§ **DESCRIPTION OF THE TASK**: Could you please count how many lines in the data below hold the string "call"? Reply with only the number.

§ **STORED DATA**:
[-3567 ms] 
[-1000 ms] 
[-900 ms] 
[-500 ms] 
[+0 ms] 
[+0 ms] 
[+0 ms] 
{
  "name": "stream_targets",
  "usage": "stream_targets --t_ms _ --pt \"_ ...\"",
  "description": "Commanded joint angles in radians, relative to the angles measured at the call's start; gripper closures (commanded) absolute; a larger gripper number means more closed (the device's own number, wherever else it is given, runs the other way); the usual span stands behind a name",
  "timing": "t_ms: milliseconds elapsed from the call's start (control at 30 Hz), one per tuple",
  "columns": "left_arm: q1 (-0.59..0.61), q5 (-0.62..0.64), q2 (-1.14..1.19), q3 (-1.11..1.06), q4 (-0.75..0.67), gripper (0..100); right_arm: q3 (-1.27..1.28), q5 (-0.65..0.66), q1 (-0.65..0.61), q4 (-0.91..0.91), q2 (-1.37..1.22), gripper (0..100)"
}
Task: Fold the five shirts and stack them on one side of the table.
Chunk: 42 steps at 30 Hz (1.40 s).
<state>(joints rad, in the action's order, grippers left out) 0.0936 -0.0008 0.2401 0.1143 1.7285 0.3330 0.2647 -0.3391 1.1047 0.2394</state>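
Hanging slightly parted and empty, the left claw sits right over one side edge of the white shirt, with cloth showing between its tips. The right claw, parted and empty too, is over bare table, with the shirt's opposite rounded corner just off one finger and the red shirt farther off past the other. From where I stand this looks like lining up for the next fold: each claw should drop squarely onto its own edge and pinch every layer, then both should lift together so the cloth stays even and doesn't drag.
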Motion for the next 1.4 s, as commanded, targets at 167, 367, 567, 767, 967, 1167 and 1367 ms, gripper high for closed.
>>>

§ **OUTPUT BELOW**: 2